Now bundle exec cap deploy will also restart the app properly. Try it:

bundle exec cap deploy

Capistrano also allows to do stuff on the server, not only deploys. So you could start/stop/restart your node app easily directly (without a deploy). Just try:

bundle exec cap node:restart

Some helpful options

If your node is not running on /usr/bin/node you might want to set the node_binary option to where your node is installed:

set :node_binary, '/usr/local/bin/node'

If you want pass some command line arguments to your app, you should specify them directly in your main part in your package.json. Capistrano-node-deploy does not have another way implemented to just pass them in directly. So something like:

  "main": "my_app.js —port=8124"

Although I suggest to make those things configurable through a config file depending on the environment the app is running, to gain some flexibility.

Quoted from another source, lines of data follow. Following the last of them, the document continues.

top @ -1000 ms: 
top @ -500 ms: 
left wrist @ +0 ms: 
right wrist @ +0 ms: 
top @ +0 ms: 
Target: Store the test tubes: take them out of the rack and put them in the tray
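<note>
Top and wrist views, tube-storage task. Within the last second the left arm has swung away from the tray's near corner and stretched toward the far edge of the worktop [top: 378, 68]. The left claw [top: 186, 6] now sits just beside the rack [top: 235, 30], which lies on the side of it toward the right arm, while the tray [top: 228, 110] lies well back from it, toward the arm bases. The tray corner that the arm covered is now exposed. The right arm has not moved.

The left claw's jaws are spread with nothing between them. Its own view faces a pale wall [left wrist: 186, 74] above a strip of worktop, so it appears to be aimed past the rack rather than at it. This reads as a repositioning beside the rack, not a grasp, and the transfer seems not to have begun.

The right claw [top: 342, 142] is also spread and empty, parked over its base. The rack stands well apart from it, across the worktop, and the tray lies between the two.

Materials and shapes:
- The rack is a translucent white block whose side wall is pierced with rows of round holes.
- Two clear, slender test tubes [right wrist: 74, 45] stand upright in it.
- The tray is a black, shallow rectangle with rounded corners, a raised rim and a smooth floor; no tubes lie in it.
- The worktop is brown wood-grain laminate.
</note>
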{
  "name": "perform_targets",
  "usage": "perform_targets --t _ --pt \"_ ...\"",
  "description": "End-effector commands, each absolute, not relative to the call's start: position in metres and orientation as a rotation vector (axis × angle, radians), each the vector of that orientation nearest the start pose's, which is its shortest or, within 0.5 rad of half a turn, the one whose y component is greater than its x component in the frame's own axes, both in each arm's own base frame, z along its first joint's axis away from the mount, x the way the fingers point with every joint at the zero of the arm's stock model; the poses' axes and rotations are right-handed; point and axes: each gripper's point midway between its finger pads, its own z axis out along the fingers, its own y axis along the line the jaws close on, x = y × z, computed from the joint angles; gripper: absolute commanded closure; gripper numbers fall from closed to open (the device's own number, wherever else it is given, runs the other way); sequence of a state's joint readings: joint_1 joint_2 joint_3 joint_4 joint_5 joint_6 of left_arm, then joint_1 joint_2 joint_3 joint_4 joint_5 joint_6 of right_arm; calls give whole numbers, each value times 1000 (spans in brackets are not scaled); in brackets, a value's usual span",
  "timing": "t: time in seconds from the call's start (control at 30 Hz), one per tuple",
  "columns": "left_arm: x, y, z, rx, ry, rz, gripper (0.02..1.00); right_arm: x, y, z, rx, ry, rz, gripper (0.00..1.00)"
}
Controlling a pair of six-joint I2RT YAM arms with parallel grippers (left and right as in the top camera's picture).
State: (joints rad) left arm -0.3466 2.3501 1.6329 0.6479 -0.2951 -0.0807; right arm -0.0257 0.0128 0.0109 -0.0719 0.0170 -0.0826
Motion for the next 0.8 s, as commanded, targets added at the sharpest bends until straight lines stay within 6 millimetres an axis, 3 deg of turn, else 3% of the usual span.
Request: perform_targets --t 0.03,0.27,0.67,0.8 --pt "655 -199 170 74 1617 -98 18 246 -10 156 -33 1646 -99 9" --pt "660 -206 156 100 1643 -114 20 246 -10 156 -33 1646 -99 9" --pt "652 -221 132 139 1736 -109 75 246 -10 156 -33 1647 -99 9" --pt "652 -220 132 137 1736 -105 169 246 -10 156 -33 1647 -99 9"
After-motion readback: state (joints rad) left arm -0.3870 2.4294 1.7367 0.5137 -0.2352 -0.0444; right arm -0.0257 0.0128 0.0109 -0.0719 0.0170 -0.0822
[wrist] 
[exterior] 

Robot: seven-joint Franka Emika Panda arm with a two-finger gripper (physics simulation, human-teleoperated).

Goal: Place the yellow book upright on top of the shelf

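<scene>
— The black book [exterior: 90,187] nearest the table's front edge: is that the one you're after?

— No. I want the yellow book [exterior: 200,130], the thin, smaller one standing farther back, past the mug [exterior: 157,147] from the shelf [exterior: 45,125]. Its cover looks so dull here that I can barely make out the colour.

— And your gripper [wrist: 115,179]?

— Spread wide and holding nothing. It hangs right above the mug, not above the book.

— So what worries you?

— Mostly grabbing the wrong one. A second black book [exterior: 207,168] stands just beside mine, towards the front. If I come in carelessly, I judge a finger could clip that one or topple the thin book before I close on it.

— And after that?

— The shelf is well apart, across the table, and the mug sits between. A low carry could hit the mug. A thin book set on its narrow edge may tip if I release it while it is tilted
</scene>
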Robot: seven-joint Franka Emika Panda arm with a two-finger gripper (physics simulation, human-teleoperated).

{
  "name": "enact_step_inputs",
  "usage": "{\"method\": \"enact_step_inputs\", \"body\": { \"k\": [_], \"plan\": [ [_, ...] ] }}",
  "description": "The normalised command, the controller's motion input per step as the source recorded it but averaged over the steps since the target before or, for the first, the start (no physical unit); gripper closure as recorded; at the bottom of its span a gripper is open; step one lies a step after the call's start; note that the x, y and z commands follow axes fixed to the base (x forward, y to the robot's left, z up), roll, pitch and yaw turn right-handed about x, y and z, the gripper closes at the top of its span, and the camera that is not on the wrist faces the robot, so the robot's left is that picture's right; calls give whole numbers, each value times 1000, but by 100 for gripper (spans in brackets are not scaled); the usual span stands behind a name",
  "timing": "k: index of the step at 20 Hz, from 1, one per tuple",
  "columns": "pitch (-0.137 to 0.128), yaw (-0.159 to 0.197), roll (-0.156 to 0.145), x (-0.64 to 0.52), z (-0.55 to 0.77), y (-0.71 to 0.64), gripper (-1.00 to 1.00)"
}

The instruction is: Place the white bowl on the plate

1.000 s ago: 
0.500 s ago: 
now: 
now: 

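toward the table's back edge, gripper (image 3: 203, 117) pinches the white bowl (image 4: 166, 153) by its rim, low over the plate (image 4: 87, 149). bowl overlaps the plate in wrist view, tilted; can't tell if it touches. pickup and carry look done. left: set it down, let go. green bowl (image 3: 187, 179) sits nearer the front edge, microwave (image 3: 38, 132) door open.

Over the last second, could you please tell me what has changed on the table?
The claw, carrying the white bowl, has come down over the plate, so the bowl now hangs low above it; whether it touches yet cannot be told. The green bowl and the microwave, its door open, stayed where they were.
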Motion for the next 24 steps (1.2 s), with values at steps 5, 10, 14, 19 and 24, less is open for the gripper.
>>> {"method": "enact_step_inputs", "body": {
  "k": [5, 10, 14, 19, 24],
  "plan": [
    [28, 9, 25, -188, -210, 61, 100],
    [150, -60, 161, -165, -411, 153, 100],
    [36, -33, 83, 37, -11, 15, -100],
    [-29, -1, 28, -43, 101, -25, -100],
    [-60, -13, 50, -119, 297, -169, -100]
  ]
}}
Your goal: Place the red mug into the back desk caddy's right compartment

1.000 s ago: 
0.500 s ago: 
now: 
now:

And the last tipp I want to give is, setting the environment for your app. It is set to production by default, but if you have a staging server you might want to set in the Capfile:

set :node_env, 'staging'


This is pretty simple and Capistrano is a tool that is pretty battle tested, because it is used literally everywhere in the Ruby on Rails world. But although it works, there are some reasons why I am not totally fond of this solution:

The first obvious reason is that using Capistrano is in need of ruby. It is not a problem for me, I always have ruby installed for some other projects, but having a JavaScript app relying on ruby although it’s only for deployment feels weird. The second and bigger point is it does not take good use of the npm hooks defined in the package.json.

If you are using nodejitsu as server you know what I mean with the latter point. I really like the way the jitsu command works when deploying. Especially the handling of the version number is way better then the Capistrano solution. But if you do not use nodejitsu, there is no other similar solution like it in the node realm – at least I could not find it. I thought about starting to write one, but the capistrano solution is easier for now, and if you want to deploy right away, that’s a way to go.

I hope this little go through is useful to anyone.

P.S.: Someone cares for writing a node deploy mechanism similar to jitsu without the nodejitsu dependency? Fame and glory awaits.